__Work task__. A faithful copy is required. Print each line of the data exactly and omit the pictures.

※

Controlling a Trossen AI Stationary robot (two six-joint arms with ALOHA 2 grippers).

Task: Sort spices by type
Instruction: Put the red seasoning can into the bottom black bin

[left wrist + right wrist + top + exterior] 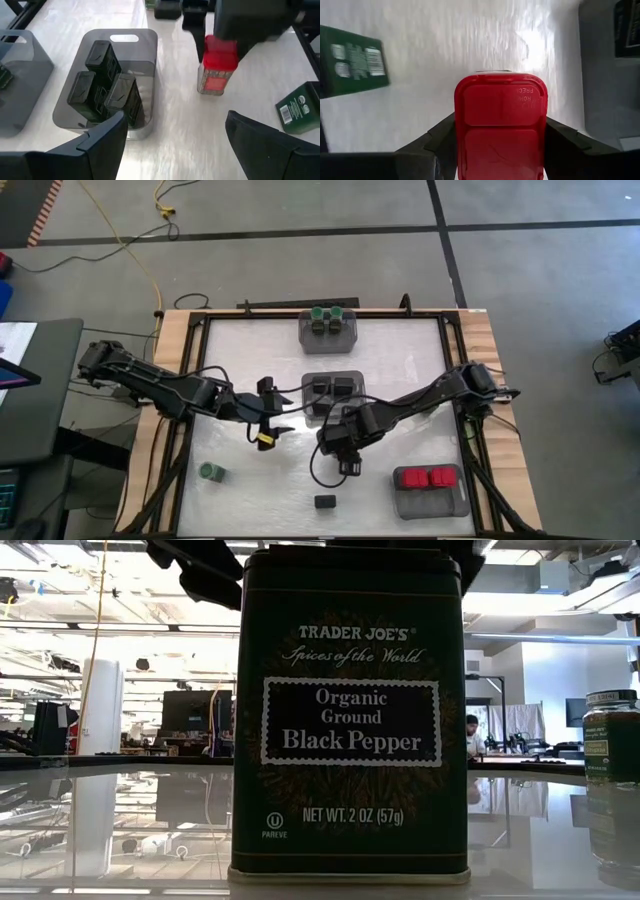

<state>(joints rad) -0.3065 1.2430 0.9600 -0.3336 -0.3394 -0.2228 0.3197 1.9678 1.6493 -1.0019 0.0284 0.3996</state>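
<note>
My right gripper [346,452] is near the table's middle, shut on a red-capped spice jar [216,70]. My left gripper [172,135] hangs open to its left [268,422], above the table, holding nothing. Three black tins stand in the middle bin [332,376]. Green-capped jars fill the far bin [328,332] and two red-capped jars sit in the near right bin [430,498]. A loose green-capped jar [211,471] stands near left. A dark pepper tin [350,720] stands upright by the near edge [324,502]. My right gripper pinches the jar's square red cap [465,130] by two opposite sides between its two fingers. The fingers come from above, pointing down. The jar stays upright below them; whether its base [212,91] rests on the table, I cannot tell.
The white tabletop [250,360] is ringed by a dark frame and cables. Both arms reach in from the sides and meet near the middle bin. In the low view the pepper tin blocks most of the table, and a jar [612,760] shows at the right.
</note>
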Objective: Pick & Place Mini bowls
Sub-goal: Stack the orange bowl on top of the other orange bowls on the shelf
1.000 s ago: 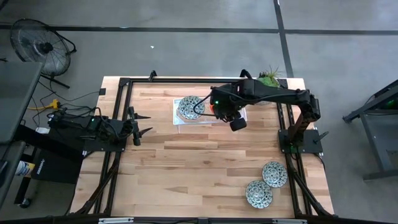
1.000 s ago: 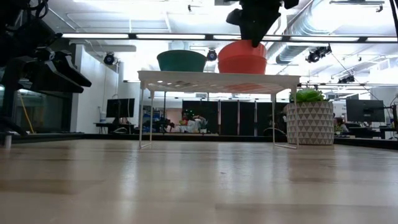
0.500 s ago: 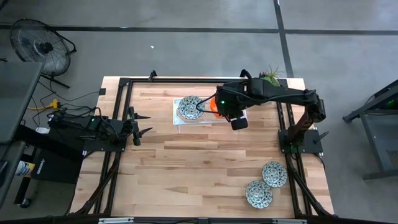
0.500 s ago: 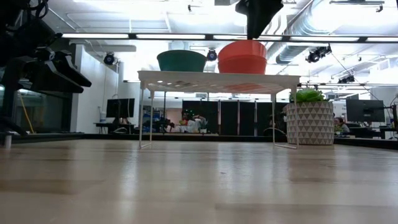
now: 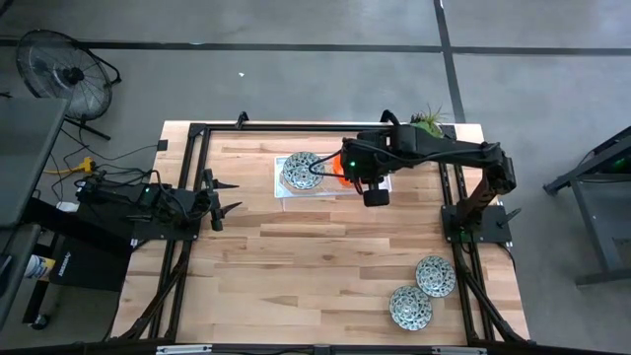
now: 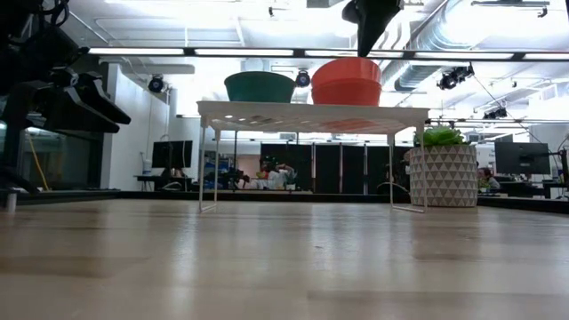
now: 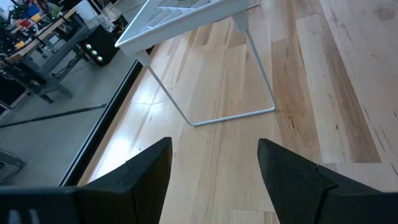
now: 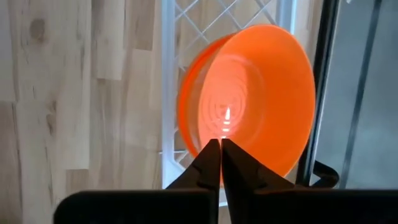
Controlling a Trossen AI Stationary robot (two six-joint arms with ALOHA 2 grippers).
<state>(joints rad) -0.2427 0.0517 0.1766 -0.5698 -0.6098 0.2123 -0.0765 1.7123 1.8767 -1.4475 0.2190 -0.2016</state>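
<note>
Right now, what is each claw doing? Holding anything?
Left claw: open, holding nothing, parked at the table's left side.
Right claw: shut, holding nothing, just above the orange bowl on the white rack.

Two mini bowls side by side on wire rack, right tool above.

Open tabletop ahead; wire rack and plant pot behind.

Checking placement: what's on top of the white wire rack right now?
On the white wire rack: a patterned bowl and orange bowls, apparently stacked; how many is hidden. The right gripper hovers above.
</note>
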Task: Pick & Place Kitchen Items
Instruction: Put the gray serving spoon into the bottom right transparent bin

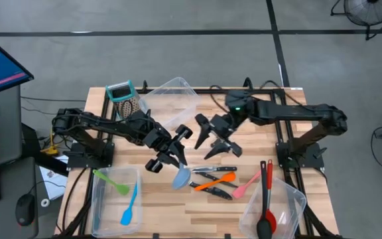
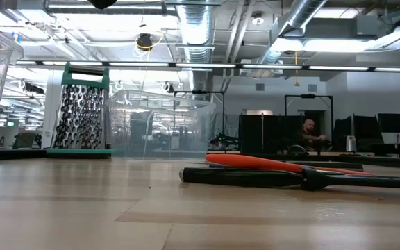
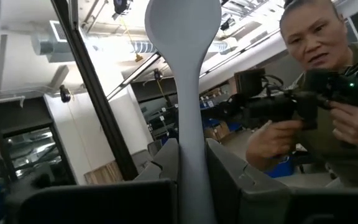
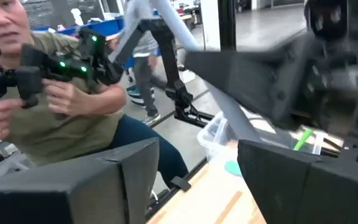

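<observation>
Left claw (image 1: 171, 154) is clenched on the handle of a grey spoon (image 1: 182, 177), holding it above the middle of the tabletop (image 1: 197, 206); in the left wrist view the pale handle (image 3: 188, 93) runs straight up between the two fingers (image 3: 160, 168). Right claw (image 1: 211, 133) hangs just beside it with its fingers spread and nothing between them.

What could go wrong: the two claws are close together over the same patch of wood, so a sideways swing of either arm could knock them against each other. The spoon's bowl hangs low over the loose utensils, and dragging it could scatter them. A grip on a thin, smooth handle may also let the spoon twist or slide out on the way to a tub.

Loose on the wood lie two black-handled knives (image 1: 212, 170), an orange spatula (image 1: 214, 181) and a pink spatula (image 1: 247, 184), all near each other just right of the spoon.

Of the containers, the clear tub at the near left (image 1: 101, 199) holds a green spatula (image 1: 111, 182) and a blue spatula (image 1: 130, 210). The clear tub at the near right (image 1: 290, 192) holds a red spoon (image 1: 268, 192) and a black ladle (image 1: 263, 199), their handles reaching out over its rim. A third clear tub (image 1: 171, 99) at the far side appears to hold nothing, and a box grater (image 1: 123, 98) stands beside it.
</observation>
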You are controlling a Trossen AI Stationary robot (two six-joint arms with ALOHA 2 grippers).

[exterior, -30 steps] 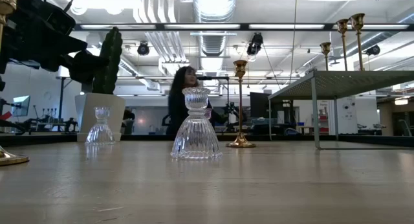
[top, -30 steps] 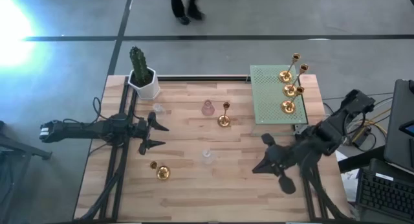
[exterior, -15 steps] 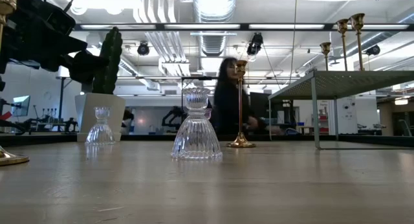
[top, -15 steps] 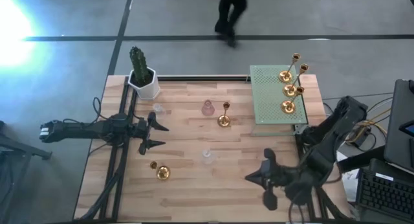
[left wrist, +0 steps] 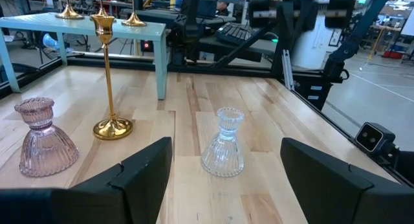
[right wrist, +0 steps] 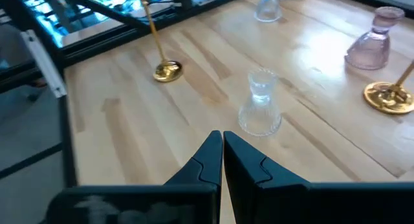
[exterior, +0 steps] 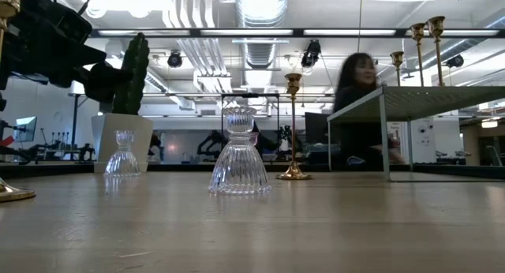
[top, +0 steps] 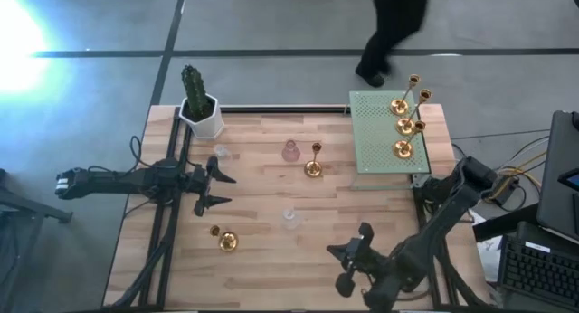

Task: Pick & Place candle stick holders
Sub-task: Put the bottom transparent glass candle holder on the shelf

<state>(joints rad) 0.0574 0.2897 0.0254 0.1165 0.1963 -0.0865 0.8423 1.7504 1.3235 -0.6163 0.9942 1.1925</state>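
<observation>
- Starting nearest the front edge of the table (top: 271, 277), the right gripper (top: 342, 270) hangs over the boards with its two fingers pressed together and nothing between them (its own camera shows the tips meeting), pointed toward the clear glass holder (top: 289, 219)
- Just beyond it that clear glass holder stands upright near the middle of the table, untouched, apart from both grippers
- Off to the left front a gold holder (top: 224, 241) stands on the wood, not yet moved
- Farther in, the left gripper (top: 217, 190) waits at the left side, its arm stretched level along the table and its fingers spread wide and empty, facing the middle
- Past the middle stand a pink glass holder (top: 290, 151) and a tall gold holder (top: 313, 161), near each other but apart; a small clear holder (top: 220, 152) sits to their left near the cactus pot (top: 201, 112)
- At the far right the green shelf (top: 371, 137) carries four gold holders (top: 403, 125) in a loose row, so that part looks done
- By my reckoning roughly half remains: five holders on the bare wood, none in hand (assuming the shelf is the goal)
- Behind the table a person (top: 391, 33) is by the far edge
</observation>
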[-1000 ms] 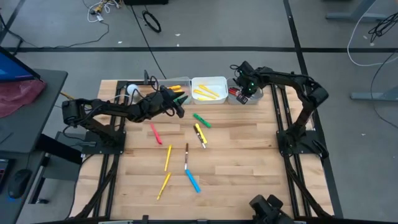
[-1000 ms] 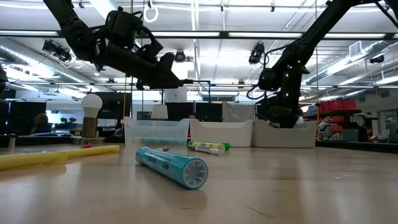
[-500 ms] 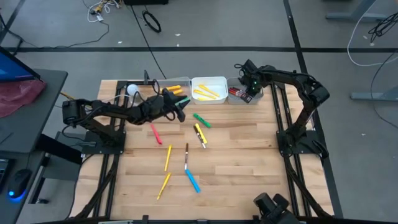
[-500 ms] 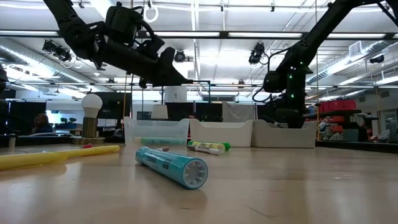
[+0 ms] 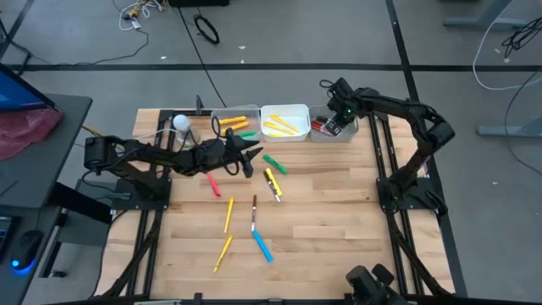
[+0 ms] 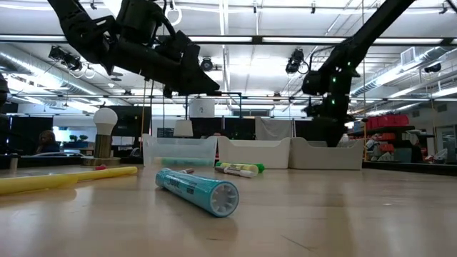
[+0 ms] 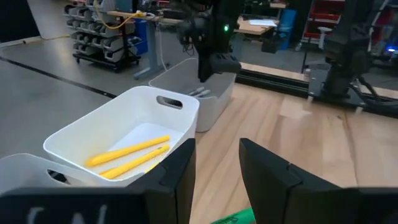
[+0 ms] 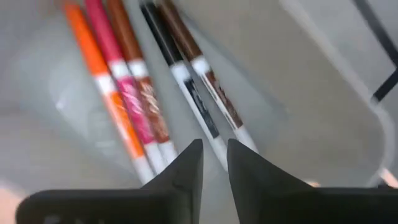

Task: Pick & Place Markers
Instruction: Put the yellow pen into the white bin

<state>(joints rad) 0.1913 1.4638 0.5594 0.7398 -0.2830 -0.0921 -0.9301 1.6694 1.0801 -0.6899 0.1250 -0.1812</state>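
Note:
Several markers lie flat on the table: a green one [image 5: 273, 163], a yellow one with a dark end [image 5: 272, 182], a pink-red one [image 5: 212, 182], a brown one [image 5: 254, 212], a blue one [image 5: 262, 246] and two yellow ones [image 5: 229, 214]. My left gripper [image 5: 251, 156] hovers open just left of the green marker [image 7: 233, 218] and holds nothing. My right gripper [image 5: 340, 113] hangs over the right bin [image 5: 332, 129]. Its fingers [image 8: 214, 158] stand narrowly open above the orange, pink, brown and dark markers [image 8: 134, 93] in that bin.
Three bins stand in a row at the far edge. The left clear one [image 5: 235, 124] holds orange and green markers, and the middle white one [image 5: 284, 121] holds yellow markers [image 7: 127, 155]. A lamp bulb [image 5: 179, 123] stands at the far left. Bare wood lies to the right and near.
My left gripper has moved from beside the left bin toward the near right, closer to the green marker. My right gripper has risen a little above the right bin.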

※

__Response box__.
Controlling a Trossen AI Stationary robot (two six-joint arms with ALOHA 2 grippers).

Task: Sort spices by type
Instruction: Put the red seasoning can into the bottom black bin

[left wrist + right wrist + top + exterior] 

<state>(joints rad) -0.3065 1.2430 0.9600 -0.3336 -0.3394 -0.2228 0.3197 1.9678 1.6493 -1.0019 0.0284 0.3996</state>
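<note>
My right gripper [346,452] is near the table's middle, shut on a red-capped spice jar [216,70]. My left gripper [172,135] hangs open to its left [268,422], above the table, holding nothing. Three black tins stand in the middle bin [332,376]. Green-capped jars fill the far bin [328,332] and two red-capped jars sit in the near right bin [430,498]. A loose green-capped jar [211,471] stands near left. A dark pepper tin [350,720] stands upright by the near edge [324,502]. My right gripper pinches the jar's square red cap [465,130] by two opposite sides between its two fingers. The fingers come from above, pointing down. The jar stays upright below them; whether its base [212,91] rests on the table, I cannot tell.
The white tabletop [250,360] is ringed by a dark frame and cables. Both arms reach in from the sides and meet near the middle bin. In the low view the pepper tin blocks most of the table, and a jar [612,760] shows at the right.
</note>
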Objective: Pick & Place Mini bowls
Sub-goal: Stack the orange bowl on top of the other orange bowls on the shelf
1.000 s ago: 
1.000 s ago: 
0.500 s ago: 
0.500 s ago: 
now: 
now: 
now: 
now: 
Controlling a Trossen AI Stationary robot (two six-joint arms with ALOHA 2 grippers).
<state>(joints rad) -0.2427 0.0517 0.1766 -0.5698 -0.6098 0.2123 -0.0765 1.7123 1.8767 -1.4475 0.2190 -0.2016</state>
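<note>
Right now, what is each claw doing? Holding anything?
Left claw: open, holding nothing, parked at the table's left side.
Right claw: shut, holding nothing, just above the orange bowl on the white rack.

Two mini bowls side by side on wire rack, right tool above.

Open tabletop ahead; wire rack and plant pot behind.

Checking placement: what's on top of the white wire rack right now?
On the white wire rack: a patterned bowl and orange bowls, apparently stacked; how many is hidden. The right gripper hovers above.
</note>
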Task: Pick & Place Kitchen Items
Instruction: Put the gray serving spoon into the bottom right transparent bin


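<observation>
Left claw (image 1: 171, 154) is clenched on the handle of a grey spoon (image 1: 182, 177), holding it above the middle of the tabletop (image 1: 197, 206); in the left wrist view the pale handle (image 3: 188, 93) runs straight up between the two fingers (image 3: 160, 168). Right claw (image 1: 211, 133) hangs just beside it with its fingers spread and nothing between them.

What could go wrong: the two claws are close together over the same patch of wood, so a sideways swing of either arm could knock them against each other. The spoon's bowl hangs low over the loose utensils, and dragging it could scatter them. A grip on a thin, smooth handle may also let the spoon twist or slide out on the way to a tub.

Loose on the wood lie two black-handled knives (image 1: 212, 170), an orange spatula (image 1: 214, 181) and a pink spatula (image 1: 247, 184), all near each other just right of the spoon.

Of the containers, the clear tub at the near left (image 1: 101, 199) holds a green spatula (image 1: 111, 182) and a blue spatula (image 1: 130, 210). The clear tub at the near right (image 1: 290, 192) holds a red spoon (image 1: 268, 192) and a black ladle (image 1: 263, 199), their handles reaching out over its rim. A third clear tub (image 1: 171, 99) at the far side appears to hold nothing, and a box grater (image 1: 123, 98) stands beside it.
</observation>
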You are controlling a Trossen AI Stationary robot (two six-joint arms with ALOHA 2 grippers).

[exterior, -30 steps] 
[top, -30 steps] 
[exterior, -15 steps] 
[top, -15 steps] 
[left wrist, +0 steps] 
[right wrist, +0 steps] 
[exterior, +0 steps] 
[top, +0 steps] 

Task: Pick & Place candle stick holders
Sub-task: Put the bottom transparent glass candle holder on the shelf

<state>(joints rad) 0.0574 0.2897 0.0254 0.1165 0.1963 -0.0865 0.8423 1.7504 1.3235 -0.6163 0.9942 1.1925</state>
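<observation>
- Starting nearest the front edge of the table (top: 271, 277), the right gripper (top: 342, 270) hangs over the boards with its two fingers pressed together and nothing between them (its own camera shows the tips meeting), pointed toward the clear glass holder (top: 289, 219)
- Just beyond it that clear glass holder stands upright near the middle of the table, untouched, apart from both grippers
- Off to the left front a gold holder (top: 224, 241) stands on the wood, not yet moved
- Farther in, the left gripper (top: 217, 190) waits at the left side, its arm stretched level along the table and its fingers spread wide and empty, facing the middle
- Past the middle stand a pink glass holder (top: 290, 151) and a tall gold holder (top: 313, 161), near each other but apart; a small clear holder (top: 220, 152) sits to their left near the cactus pot (top: 201, 112)
- At the far right the green shelf (top: 371, 137) carries four gold holders (top: 403, 125) in a loose row, so that part looks done
- By my reckoning roughly half remains: five holders on the bare wood, none in hand (assuming the shelf is the goal)
- Behind the table a person (top: 391, 33) is by the far edge
</observation>
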[-1000 ms] 
[-1000 ms] 
[-500 ms] 
[-500 ms] 
[+0 ms] 
[+0 ms] 
[+0 ms] 
[+0 ms] 

Task: Pick & Place Markers
Instruction: Put the yellow pen into the white bin

<state>(joints rad) 0.1913 1.4638 0.5594 0.7398 -0.2830 -0.0921 -0.9301 1.6694 1.0801 -0.6899 0.1250 -0.1812</state>
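Note:
Several markers lie flat on the table: a green one [image 5: 273, 163], a yellow one with a dark end [image 5: 272, 182], a pink-red one [image 5: 212, 182], a brown one [image 5: 254, 212], a blue one [image 5: 262, 246] and two yellow ones [image 5: 229, 214]. My left gripper [image 5: 251, 156] hovers open just left of the green marker [image 7: 233, 218] and holds nothing. My right gripper [image 5: 340, 113] hangs over the right bin [image 5: 332, 129]. Its fingers [image 8: 214, 158] stand narrowly open above the orange, pink, brown and dark markers [image 8: 134, 93] in that bin.
Three bins stand in a row at the far edge. The left clear one [image 5: 235, 124] holds orange and green markers, and the middle white one [image 5: 284, 121] holds yellow markers [image 7: 127, 155]. A lamp bulb [image 5: 179, 123] stands at the far left. Bare wood lies to the right and near.
My left gripper has moved from beside the left bin toward the near right, closer to the green marker. My right gripper has risen a little above the right bin.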

This output is complete, so the exercise is closed.